INSTRUCTIONS TO FOLLOW ▸
Tally how many lines in this material contain the word "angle", and reply only with the count.

GIVEN DATA ▸
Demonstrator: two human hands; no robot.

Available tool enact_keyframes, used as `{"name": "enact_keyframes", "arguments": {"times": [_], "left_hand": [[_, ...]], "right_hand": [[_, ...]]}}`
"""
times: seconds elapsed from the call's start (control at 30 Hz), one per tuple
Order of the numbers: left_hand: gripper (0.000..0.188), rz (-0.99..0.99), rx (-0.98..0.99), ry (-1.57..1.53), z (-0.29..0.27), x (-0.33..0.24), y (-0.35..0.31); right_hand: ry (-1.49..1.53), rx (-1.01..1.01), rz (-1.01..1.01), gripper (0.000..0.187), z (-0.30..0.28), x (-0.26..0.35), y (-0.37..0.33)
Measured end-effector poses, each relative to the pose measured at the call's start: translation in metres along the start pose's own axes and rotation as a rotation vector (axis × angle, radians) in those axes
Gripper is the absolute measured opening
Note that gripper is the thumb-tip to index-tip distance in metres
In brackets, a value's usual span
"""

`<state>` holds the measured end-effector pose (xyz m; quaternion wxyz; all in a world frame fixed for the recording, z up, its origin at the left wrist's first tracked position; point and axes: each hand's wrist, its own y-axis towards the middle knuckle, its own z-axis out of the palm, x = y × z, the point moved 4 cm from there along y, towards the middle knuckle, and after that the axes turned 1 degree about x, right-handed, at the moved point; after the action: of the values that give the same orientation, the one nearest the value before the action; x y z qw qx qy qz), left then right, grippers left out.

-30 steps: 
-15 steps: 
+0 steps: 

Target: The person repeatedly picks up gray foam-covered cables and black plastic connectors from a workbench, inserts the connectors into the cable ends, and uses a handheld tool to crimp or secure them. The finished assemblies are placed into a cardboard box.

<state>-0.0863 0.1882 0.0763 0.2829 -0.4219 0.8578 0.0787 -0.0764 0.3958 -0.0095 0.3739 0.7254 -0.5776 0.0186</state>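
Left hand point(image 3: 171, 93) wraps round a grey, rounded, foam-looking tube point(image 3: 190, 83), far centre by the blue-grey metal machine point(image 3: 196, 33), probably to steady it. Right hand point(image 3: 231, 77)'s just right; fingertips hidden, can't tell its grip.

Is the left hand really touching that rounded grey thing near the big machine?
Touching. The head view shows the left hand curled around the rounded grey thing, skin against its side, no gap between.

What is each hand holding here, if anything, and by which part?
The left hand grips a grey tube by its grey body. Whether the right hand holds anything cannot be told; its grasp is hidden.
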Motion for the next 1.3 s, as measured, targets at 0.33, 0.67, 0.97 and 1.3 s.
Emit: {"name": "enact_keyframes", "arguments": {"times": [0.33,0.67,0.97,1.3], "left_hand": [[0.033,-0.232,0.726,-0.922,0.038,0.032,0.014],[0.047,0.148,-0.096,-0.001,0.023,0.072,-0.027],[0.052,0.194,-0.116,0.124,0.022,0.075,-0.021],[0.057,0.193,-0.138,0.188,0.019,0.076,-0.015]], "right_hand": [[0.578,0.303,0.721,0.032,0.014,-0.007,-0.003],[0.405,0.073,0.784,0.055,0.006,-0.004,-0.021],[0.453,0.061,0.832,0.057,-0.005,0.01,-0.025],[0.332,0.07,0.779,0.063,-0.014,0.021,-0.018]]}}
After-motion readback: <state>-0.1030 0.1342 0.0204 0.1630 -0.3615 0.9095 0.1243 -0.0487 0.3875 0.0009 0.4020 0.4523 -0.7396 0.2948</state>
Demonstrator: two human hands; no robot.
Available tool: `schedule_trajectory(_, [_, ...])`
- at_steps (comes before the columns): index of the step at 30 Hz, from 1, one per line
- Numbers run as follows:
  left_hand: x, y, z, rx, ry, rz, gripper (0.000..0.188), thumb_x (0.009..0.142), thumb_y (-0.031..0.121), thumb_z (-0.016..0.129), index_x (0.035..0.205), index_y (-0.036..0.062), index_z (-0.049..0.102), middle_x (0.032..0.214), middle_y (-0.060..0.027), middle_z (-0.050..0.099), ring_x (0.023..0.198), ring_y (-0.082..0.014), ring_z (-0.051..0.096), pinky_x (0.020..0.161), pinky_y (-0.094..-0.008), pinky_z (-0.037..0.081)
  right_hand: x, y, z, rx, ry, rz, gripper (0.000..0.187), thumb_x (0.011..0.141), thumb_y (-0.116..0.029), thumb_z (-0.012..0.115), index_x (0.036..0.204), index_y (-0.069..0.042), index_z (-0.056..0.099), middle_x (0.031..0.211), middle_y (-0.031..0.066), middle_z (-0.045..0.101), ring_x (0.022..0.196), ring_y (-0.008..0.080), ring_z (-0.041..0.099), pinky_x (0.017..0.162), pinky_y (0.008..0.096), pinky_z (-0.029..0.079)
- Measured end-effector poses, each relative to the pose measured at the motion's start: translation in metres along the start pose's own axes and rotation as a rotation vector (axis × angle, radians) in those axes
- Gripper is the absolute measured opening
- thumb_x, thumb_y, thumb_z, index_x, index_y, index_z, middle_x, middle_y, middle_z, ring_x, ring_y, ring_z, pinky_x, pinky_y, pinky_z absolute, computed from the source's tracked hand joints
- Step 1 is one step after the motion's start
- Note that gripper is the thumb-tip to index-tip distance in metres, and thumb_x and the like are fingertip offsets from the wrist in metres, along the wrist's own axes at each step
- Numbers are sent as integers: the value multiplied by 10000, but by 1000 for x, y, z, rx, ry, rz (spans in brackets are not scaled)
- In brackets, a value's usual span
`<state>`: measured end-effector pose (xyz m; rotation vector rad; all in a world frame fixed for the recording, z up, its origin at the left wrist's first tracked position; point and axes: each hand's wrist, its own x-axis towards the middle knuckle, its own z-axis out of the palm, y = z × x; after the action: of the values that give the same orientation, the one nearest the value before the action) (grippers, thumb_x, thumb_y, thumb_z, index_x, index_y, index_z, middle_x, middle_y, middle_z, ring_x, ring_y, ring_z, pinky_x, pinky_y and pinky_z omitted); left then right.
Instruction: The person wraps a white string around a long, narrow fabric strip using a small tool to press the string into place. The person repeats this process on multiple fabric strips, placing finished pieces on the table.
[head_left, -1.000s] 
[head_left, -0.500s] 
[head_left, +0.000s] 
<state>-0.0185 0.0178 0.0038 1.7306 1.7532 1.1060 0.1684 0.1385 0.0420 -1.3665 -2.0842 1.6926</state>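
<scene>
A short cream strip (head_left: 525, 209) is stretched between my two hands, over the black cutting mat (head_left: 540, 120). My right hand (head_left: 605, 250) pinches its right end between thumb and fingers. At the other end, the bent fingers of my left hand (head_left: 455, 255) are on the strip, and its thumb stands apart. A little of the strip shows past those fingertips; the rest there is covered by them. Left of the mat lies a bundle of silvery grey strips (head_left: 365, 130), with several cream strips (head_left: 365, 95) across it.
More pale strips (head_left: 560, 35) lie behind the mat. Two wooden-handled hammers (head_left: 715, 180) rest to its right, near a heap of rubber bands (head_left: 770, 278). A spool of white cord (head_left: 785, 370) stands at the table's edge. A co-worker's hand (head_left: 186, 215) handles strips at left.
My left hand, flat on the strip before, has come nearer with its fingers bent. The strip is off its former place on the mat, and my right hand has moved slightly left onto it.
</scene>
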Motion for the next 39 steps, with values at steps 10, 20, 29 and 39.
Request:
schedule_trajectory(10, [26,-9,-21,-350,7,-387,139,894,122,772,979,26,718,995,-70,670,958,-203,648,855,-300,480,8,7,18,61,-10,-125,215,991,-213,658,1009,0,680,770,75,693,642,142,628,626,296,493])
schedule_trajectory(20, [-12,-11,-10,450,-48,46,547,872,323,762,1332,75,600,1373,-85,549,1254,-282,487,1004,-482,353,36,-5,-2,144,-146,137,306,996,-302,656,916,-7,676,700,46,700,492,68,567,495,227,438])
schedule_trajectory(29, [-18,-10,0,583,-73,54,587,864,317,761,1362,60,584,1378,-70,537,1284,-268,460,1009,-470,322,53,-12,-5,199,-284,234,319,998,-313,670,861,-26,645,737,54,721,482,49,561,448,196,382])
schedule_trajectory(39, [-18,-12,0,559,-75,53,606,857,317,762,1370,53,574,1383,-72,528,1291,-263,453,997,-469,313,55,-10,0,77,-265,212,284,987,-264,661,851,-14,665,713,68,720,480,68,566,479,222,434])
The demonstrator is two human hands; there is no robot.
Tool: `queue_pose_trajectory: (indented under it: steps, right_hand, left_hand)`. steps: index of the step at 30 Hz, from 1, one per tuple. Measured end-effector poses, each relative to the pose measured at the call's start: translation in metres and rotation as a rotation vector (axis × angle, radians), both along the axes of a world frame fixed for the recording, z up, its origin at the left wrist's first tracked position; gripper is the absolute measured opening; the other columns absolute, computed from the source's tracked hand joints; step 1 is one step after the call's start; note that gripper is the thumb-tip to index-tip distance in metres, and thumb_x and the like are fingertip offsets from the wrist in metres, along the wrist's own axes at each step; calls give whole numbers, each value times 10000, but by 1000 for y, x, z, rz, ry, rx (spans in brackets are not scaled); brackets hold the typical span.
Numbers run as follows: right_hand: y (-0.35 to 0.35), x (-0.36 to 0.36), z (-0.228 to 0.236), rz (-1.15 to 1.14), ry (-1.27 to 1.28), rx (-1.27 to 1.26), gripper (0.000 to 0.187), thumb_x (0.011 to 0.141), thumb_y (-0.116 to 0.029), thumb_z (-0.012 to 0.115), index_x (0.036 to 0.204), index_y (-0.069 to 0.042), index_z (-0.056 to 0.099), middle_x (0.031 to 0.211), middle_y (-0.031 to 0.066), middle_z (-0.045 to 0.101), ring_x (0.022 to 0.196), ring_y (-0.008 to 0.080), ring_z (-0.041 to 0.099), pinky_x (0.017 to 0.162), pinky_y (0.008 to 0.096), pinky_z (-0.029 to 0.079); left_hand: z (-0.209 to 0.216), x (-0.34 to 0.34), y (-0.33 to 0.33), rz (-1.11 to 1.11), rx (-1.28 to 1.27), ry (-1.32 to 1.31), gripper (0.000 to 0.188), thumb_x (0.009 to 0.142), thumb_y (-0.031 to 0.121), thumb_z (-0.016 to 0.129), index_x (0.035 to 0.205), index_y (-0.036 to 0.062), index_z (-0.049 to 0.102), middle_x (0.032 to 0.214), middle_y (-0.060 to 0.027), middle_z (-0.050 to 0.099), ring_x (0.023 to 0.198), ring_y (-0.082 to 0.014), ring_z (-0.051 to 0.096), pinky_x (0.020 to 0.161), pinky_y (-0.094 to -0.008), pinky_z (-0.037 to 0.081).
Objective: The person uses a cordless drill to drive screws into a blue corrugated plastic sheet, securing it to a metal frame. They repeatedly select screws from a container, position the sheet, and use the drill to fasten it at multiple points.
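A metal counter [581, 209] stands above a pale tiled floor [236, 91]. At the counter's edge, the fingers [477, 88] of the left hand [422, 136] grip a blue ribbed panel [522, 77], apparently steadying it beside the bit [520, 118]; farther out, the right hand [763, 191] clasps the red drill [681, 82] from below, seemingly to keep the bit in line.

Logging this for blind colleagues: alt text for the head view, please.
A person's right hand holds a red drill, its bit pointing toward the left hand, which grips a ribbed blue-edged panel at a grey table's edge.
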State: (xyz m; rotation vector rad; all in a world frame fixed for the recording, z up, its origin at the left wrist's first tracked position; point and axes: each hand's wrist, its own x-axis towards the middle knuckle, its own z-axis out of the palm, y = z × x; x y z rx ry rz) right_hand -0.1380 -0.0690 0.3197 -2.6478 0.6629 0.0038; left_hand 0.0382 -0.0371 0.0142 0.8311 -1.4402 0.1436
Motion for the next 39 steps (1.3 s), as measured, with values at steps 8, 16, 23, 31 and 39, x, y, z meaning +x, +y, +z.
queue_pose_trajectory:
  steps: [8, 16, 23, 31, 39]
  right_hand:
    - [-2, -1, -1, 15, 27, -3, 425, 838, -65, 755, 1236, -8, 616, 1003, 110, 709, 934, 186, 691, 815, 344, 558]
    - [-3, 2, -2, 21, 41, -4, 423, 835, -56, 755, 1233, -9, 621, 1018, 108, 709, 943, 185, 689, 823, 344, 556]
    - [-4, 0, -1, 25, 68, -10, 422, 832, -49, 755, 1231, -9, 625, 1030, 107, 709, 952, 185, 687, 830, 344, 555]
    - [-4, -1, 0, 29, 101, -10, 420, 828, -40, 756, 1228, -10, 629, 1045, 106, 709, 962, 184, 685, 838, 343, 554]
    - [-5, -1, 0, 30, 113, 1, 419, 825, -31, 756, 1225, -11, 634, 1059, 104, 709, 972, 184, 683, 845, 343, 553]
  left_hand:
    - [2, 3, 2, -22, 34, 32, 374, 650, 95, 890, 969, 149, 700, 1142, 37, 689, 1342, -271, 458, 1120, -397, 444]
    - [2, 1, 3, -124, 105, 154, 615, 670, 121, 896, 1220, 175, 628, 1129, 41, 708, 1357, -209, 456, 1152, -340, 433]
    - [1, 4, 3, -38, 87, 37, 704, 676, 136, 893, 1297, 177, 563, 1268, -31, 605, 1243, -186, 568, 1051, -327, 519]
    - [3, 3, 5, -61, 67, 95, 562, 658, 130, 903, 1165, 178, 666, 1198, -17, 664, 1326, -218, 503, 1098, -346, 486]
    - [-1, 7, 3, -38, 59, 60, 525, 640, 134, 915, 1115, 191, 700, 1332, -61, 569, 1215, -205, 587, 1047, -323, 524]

EXERCISE RESULT ▸
3